Я удовлетворенно кивнула. Значит, послезавтра я приду в милицию и брошу в лицо противному очкастому следователю такие слова: «Я сделала за вас всю работу. Убийца найден. Его имя такое-то…». А потом развернусь на каблуках и пойду к двери, гордо неся свою умную голову. Он, конечно, кинется мне вслед, будет извиняться и умолять рассказать ему о ходе моего расследования. Я, конечно, поломаюсь для вида, но потом все расскажу (как ни крути, а милиции помогать надо, хотя бы из жалости), а он восхититься моим интеллектом и проницательностью, а потом повесит мне на грудь орден за доблесть…
К-хм, тут я, похоже, перегнула палку — ордена мне не надо, я, как говориться у классика, «согласна на медаль»…
— Леля, а Лель, — донесся до меня голос Эдика. — Ты о чем задумалась?
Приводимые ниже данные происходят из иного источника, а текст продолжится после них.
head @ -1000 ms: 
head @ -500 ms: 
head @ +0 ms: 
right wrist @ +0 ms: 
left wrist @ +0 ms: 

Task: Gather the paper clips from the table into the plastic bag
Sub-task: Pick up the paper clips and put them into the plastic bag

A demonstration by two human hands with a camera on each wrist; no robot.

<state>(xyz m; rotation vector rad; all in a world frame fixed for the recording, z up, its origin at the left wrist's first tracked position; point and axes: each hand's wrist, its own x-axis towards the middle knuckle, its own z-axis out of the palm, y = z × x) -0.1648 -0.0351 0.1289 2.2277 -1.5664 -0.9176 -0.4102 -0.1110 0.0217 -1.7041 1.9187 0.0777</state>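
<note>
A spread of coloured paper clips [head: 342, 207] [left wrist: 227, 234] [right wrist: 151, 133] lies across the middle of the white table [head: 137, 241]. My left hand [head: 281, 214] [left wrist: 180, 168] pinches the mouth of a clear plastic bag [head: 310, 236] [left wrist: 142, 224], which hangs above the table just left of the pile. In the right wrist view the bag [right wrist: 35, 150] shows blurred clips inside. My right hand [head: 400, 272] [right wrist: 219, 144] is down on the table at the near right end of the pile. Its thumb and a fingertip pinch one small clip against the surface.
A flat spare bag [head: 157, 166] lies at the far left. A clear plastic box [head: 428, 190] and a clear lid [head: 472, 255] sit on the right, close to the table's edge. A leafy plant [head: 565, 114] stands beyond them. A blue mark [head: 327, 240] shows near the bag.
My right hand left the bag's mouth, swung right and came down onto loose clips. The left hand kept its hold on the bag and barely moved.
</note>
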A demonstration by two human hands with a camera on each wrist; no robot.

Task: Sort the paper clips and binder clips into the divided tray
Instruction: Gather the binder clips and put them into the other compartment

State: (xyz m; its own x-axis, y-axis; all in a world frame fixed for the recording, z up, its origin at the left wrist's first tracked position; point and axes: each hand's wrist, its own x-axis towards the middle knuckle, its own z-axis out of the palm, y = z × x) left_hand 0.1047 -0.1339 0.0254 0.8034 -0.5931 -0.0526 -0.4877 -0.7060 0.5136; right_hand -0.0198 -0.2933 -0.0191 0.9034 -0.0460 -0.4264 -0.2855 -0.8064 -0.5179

— Да так… — замялась я. — Размышляю о том, о сем…
— А мне, знаешь, что покоя не дает… — озабочено проговорил он. — Куда делся Галич?
— Я думаю, сбежал.
— Почему сбежал?
— Узнал, наверное, эту Задрыгу, испугался возмездия… — я склонилась к Эдику и зашептала. — А она, увидев его вновь, тут же умом тронулась. После чего начала тетенек с балконов скидывать… — я поежилась. — Надеюсь, это у нее прошло, потому что я еще жить хочу…
— Ладно, не будем гадать. Скоро все узнаем!
— Хочется верить, что я до этого момента доживу…
— Выше нос, коллега! — он подмигнул мне. — Где наша не пропадала!
— Действительно, где наша только не пропадала… — Я поднялась со стула и, протиснувшись между стеллажом и столом, выползла из закутка. — Я, пожалуй, поеду.
— Вано ждать не будешь? Он бы нас двоих захватил…
— А сколько ждать? — я глянула на часы, оказалось, что уже половина четвертого.
— Не знаю точно, он сказал, заедет после семи.
— Тогда я лучше своим ходом… — Тут мне в голову пришла одна мысль. — Слушай, Эдик, а, правда, в вашем дендрарии павлины есть?
— Да. И лебеди. Там вообще красоти-и-и-ища…
— Вот думаю скататься туда, красотищей полюбоваться.
— Правильно! — горячо поддержал меня Эдик. — Быть в Сочи и не побывать в дендрарии, это непростительно…
Далее мы распрощались, после чего Эдик засел за компьютер, а я, сердечно попрощавшись с воинственной уборщицей Люсей, вышла на улицу.
Возвращалась я в санаторий ближе к ночи. А все потому, что после десяти у наглых Сочинских водил двойной тариф, а я на одинарный едва наскребла, вытряхнув из карманов все до последнего рубля. Целый час я простояла на шоссе, тряся своей вшивой сотней и гремя мелочью, в надежде сторговаться с каким-нибудь шофером и доехать до Адлера за сто пятодесят рублей. Водилы, с которыми я вела торг, реагировали на мое жалостливое блеянье по разному, одни тут же уезжали, другие соглашались довести даром, но, судя по похотливому блеску их глаз, до Адлера я бы с ними вряд ли доехала.